Work order: Every line of the listing that contains the word "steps" is to be copied out.

Data segment:
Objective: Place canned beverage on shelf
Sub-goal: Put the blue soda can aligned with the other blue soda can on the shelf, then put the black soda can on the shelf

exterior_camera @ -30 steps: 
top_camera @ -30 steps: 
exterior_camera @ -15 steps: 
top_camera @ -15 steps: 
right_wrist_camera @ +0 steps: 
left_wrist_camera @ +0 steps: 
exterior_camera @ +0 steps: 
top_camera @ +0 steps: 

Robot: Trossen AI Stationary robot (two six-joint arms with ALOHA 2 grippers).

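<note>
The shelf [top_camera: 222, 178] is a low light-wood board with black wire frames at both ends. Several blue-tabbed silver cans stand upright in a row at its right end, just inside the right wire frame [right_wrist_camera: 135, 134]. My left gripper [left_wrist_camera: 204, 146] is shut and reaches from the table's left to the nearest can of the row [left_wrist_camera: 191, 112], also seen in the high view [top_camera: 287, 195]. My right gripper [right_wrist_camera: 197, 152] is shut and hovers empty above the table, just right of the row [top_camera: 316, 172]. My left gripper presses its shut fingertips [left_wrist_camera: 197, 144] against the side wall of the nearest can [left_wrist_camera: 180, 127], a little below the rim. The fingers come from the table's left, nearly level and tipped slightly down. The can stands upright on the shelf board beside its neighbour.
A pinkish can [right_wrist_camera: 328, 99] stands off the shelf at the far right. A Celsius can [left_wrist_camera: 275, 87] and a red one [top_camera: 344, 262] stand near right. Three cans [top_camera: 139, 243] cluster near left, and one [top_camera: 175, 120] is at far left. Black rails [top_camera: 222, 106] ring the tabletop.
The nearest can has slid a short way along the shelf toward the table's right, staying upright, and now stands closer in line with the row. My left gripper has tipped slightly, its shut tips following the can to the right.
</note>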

Result for this task:
exterior_camera @ -30 steps: 
top_camera @ -30 steps: 
exterior_camera @ -15 steps: 
top_camera @ -15 steps: 
right_wrist_camera @ +0 steps: 
left_wrist_camera @ +0 steps: 
exterior_camera @ +0 steps: 
top_camera @ +0 steps: 

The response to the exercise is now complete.